Reproduce all the lines below exactly and omit the images.

• MATERIAL PROVIDED:
● ● ● ● ●
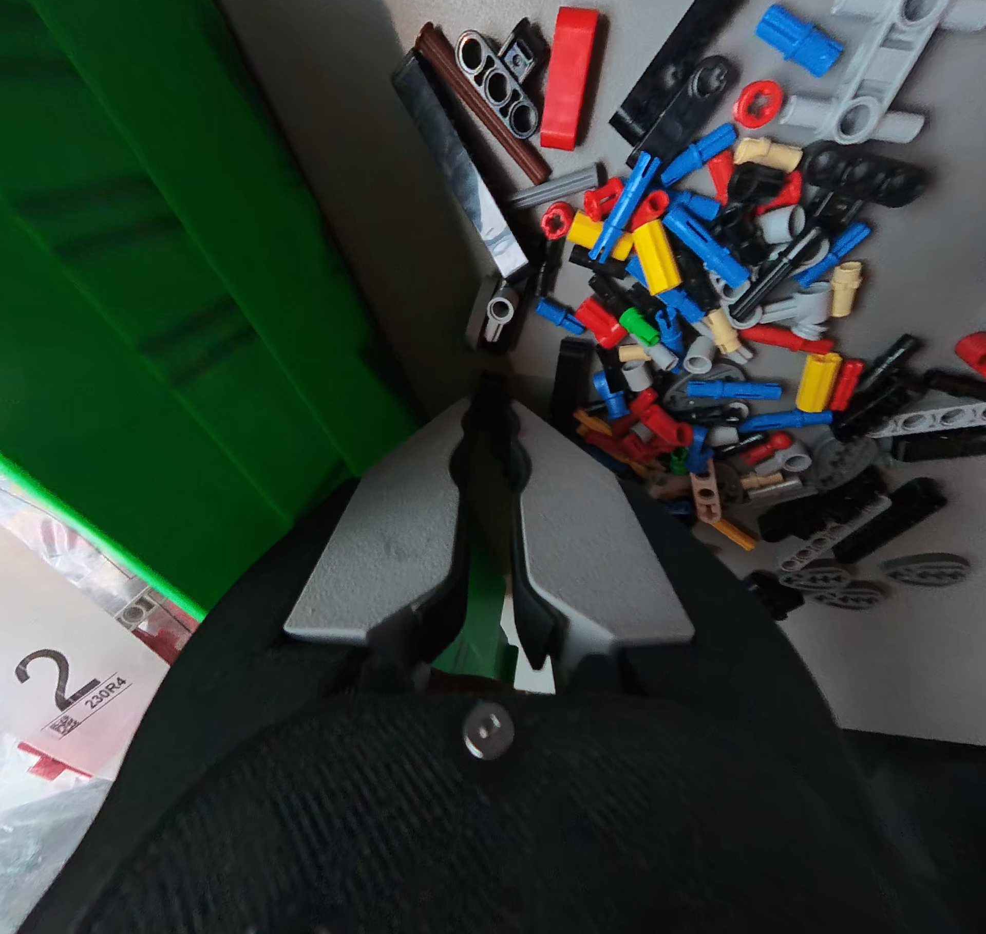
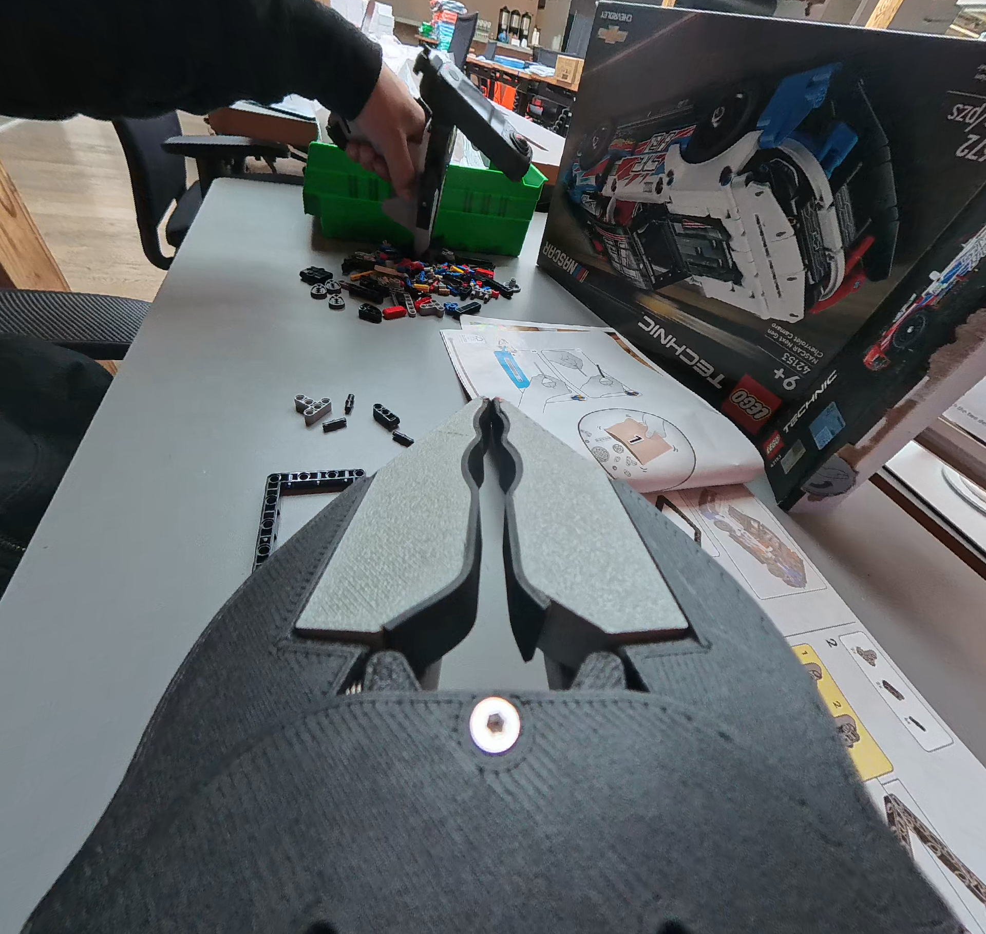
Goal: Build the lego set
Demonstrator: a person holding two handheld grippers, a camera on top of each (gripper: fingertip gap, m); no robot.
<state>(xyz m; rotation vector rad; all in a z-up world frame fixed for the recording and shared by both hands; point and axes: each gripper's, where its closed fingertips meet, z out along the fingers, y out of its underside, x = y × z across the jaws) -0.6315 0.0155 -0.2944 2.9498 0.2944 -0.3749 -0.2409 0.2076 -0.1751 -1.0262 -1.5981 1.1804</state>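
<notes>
The left gripper (image 1: pixel 492 385), ridged black plastic with matte grey plates, is clenched on a small black piece at the near side of the pile of glossy Technic pins, axles and beams (image 1: pixel 709 289), beside the ribbed green bin (image 1: pixel 176 289) near the table's far edge. The right gripper (image 2: pixel 490 404) hovers over the smooth grey table (image 2: pixel 160 561), pinched together with nothing visible between its tips, near a rectangular black studless frame (image 2: pixel 277 508) and the open paper instruction booklet (image 2: pixel 613 406).

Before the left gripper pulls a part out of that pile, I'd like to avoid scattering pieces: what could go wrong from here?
1. The left gripper, fingers closed, sits at the edge of the dense heap of small multicoloured plastic pins and connectors; sweeping through could push pieces across the grey table.
2. The green plastic bin stands close beside it, so a sideways move may bump it.
3. Parts overlap; lifting one may drag neighbours.
</notes>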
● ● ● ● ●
• WRITTEN RESPONSE:
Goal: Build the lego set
Demonstrator: a person holding two handheld grippers, a camera on top of each (gripper: fingertip gap, m); no robot.
<state>(xyz m; rotation vector rad; all in a z-up world frame fixed for the recording and shared by both hands; point and axes: each gripper's, where its closed fingertips meet, z out along the fingers, y out of its underside, x = y × z across the jaws) -0.6315 0.0155 -0.2944 2.9498 0.2944 -0.3749 -0.2409 0.2076 -0.1751 -1.0262 -1.5981 1.1804</state>
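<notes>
The left gripper (image 1: pixel 492 385), ridged black plastic with matte grey plates, is clenched on a small black piece at the near side of the pile of glossy Technic pins, axles and beams (image 1: pixel 709 289), beside the ribbed green bin (image 1: pixel 176 289) near the table's far edge. The right gripper (image 2: pixel 490 404) hovers over the smooth grey table (image 2: pixel 160 561), pinched together with nothing visible between its tips, near a rectangular black studless frame (image 2: pixel 277 508) and the open paper instruction booklet (image 2: pixel 613 406).

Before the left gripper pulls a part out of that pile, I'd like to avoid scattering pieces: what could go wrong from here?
1. The left gripper, fingers closed, sits at the edge of the dense heap of small multicoloured plastic pins and connectors; sweeping through could push pieces across the grey table.
2. The green plastic bin stands close beside it, so a sideways move may bump it.
3. Parts overlap; lifting one may drag neighbours.
</notes>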

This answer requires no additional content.